Affected by the new crown epidemic, major manufacturing bases in the world such as China and Southeast Asia have stopped production, and the global logistics industry has also been chaotic. In Europe, Germany has suspended production due to the shortage of metal parts such as computer chips and electric vehicle batteries, while the United Kingdom has led to a long queue of major gas stations due to fuel shortages.
In the era of globalization, the risk of disruptions in global supply chains has always existed. The 1999 Taiwan earthquake brought computer chip manufacturing to a halt. In 2011, The 3.11 earthquake in Japan led to factory closures and hampered shipping, shortages of auto parts and computer chips. That year, flooding in Thailand also affected the production of computer hard drives worldwide.
Josie Sheffield, director of the Transportation and Logistics Center at the Massachusetts Institute of Technology in the United States, believes that the widespread financial stimulus measures introduced by the US government after the outbreak of the new crown epidemic, the damage to the global supply chain by the epidemic and the aging of the US infrastructure are the three major causes of the current supply chain crisis in the United States.
Therefore, it is inevitable to solve the problem of industrial chain rupture only from the transportation industry. But some U.S. politicians have once again repeated the same cliché, arguing that the port crisis highlights the dependence of U.S. manufacturing on Chinese and Asian markets.
Senator Cotton of Arkansas claimed, "In the past 30 years, we have moved a large number of manufacturing jobs to China. Nowadays, it is not easy to buy a piece of furniture, clothes, shoes or toys for your child, or Christmas decorations that are not from China. ”
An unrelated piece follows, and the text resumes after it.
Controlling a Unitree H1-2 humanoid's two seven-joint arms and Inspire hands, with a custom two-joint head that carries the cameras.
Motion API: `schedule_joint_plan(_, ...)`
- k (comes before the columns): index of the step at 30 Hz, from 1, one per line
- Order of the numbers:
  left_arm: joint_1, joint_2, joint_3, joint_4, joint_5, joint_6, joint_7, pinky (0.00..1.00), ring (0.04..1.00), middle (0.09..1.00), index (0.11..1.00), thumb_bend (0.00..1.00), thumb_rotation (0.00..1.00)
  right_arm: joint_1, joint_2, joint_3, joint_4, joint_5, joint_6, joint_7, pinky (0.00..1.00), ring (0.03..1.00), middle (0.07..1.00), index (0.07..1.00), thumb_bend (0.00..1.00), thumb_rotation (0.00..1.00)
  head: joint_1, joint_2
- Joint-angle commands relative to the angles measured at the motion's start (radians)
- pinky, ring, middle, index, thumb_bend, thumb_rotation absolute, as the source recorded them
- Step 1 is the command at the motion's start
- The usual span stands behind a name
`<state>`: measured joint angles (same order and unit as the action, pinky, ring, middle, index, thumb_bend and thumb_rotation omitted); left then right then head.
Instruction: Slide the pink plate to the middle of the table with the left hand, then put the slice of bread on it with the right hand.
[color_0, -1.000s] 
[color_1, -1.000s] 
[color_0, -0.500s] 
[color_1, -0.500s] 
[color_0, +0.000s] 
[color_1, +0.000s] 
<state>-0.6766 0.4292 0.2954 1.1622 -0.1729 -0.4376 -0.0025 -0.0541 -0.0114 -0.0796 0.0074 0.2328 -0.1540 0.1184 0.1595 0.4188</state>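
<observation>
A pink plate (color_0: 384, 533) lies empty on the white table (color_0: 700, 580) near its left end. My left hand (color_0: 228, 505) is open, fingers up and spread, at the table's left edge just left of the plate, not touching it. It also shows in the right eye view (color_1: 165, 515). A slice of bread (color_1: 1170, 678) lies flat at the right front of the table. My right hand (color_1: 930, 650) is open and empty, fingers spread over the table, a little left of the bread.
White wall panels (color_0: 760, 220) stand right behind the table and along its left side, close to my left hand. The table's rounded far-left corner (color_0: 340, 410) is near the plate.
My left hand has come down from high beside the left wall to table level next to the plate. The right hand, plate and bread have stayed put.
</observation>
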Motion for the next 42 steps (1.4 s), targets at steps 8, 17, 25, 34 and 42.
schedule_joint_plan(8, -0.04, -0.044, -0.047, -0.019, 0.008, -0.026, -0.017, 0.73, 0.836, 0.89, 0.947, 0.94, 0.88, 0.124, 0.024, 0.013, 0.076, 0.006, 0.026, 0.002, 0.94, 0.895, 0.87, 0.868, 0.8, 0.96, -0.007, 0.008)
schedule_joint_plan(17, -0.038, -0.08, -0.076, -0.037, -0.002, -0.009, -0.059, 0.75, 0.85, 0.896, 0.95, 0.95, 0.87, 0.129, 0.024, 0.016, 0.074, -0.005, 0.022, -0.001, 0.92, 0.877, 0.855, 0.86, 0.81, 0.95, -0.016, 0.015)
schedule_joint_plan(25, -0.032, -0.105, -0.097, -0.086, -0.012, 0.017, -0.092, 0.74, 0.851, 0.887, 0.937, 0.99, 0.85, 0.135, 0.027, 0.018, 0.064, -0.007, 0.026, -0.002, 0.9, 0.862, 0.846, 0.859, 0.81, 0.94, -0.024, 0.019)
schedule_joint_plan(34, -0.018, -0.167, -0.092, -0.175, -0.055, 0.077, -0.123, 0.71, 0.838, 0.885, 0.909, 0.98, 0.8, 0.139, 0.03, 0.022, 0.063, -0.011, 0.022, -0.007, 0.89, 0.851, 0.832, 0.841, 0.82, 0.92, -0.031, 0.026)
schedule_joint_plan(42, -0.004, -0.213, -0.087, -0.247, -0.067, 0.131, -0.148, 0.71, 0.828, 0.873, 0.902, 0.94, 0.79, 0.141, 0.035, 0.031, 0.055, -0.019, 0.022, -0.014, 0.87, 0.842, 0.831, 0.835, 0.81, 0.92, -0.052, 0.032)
Jonathan Ward, founder of the Atlas Organization, a strategic consulting firm, also called for the United States to build a supply chain in China followed by a massive import, a 20-year trade pattern that must change, and "we must rebuild America's industrial base."
"The great congestion in the transportation industry has also accelerated the adjustment of the import trade chain in the United States." Mario Cordero, executive director of the port of Long Beach, Calif., expects that this wave of shipping congestion may not ease much until the spring of 2022, and the situation in the port of Cyprus will continue into the summer of 2022.
Sheffield made a similar judgment. He expects U.S. supply chain tensions to ease in the third quarter of 2022, with even oversupply.